NASA's Cassini spacecraft captured photos of Atlas during its closest approach to Saturn's moon Tuesday.
Space.com described the images as the "best-ever photos" of the moon, which resembles a "flying saucer." They were taken as the spacecraft came within about 7,000 miles of Atlas.
"These images are the closest ever taken of Atlas and will help to characterize its shape and geology," NASA's Jet Propulsion Laboratory said in a statement. The moon orbits outside Saturn's A ring, the planet's outermost bright ring.
NASA posted about the images on its @CassiniSaturn Twitter account.
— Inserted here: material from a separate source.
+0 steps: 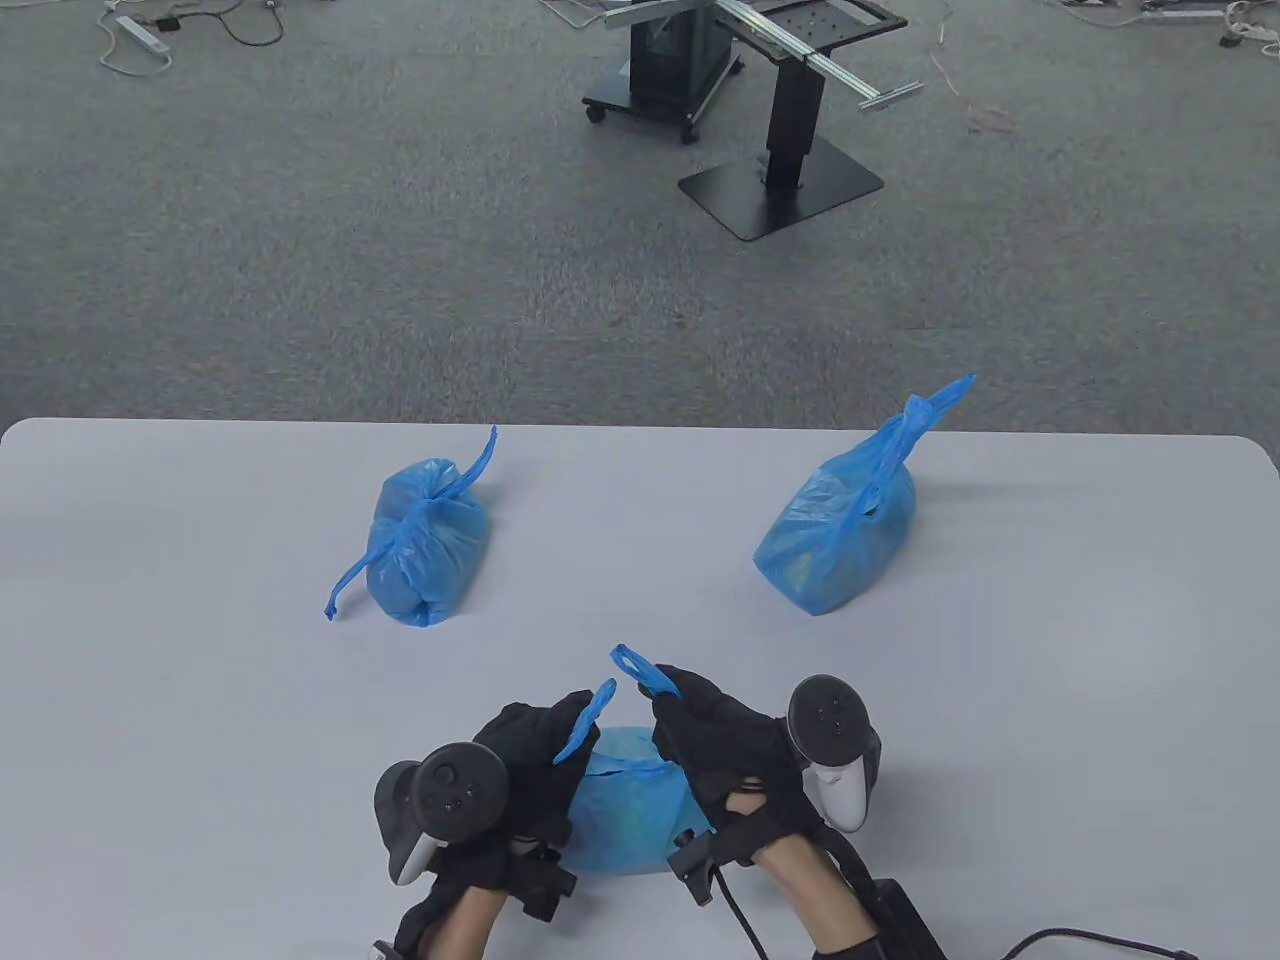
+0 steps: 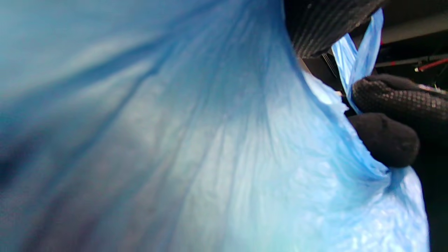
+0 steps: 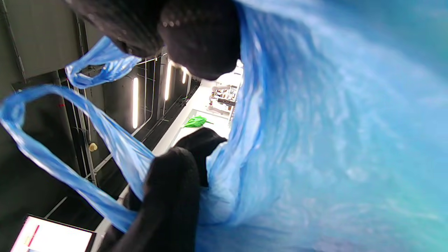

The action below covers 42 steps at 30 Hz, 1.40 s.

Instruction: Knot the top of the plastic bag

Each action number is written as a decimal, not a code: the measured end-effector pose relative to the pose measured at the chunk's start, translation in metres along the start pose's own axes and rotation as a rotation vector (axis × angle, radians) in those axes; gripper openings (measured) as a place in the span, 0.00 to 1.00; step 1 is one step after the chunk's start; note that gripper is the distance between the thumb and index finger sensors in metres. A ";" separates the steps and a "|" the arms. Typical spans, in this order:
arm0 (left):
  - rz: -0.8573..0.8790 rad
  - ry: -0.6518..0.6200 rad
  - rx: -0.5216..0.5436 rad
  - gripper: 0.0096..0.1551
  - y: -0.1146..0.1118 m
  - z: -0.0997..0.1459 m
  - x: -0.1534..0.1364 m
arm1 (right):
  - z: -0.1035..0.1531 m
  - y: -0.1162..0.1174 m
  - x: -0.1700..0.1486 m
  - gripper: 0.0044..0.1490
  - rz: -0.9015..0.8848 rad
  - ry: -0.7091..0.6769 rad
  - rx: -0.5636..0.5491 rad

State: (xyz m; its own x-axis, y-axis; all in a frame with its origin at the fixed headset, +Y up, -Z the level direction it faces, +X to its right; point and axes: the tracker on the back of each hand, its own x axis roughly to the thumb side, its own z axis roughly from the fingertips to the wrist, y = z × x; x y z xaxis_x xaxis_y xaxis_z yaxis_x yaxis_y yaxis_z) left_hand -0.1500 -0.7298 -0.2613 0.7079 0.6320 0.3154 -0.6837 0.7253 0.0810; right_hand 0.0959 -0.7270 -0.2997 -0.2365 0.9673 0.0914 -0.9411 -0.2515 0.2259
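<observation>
A blue plastic bag lies on the white table at the front edge, between my two hands. My left hand pinches one handle strip that sticks up from the bag. My right hand pinches the other handle loop. In the left wrist view the bag's film fills the frame, with gloved fingertips pressed into it at the right. In the right wrist view the bag and a handle loop show under my gloved fingers.
Two other blue bags with their tops knotted lie farther back, one at the left and one at the right. Black stands are on the carpet beyond the table. A cable trails at the front right.
</observation>
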 end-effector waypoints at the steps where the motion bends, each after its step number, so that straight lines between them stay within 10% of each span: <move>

The mission is a joint effort of NASA, the European Space Agency, and the Italian Space Agency. It began in 1997, reached Saturn in 2004, and is expected to end with Cassini's "death dive" into the planet's atmosphere on Sept. 15, Space.com noted.
The Voyager 1 spacecraft first observed Atlas in 1980, according to the International Business Times, adding that the tiny moon is about 19 miles across.
"It’s very interesting to see it close up after decades of knowing it was there," said Richard Terrile at NASA’s Jet Propulsion Laboratory, who discovered the moon in 1980, according to New Scientist. "Finally seeing it as a real piece of real estate is very, very interesting."
Observing the ridges around the moon's equator could help scientists understand the effects of gravity there.
"The same gravity that causes all these weird phenomena that we’re seeing on these little moons causes energy to be pumped into some of the larger ones," Terrile said, according to New Scientist. "And that energy can create under-ice oceans, maybe even habitable zones."
Also this week, NASA announced that another Saturn moon, Enceladus, and Jupiter's moon Europa might support life, IBT noted.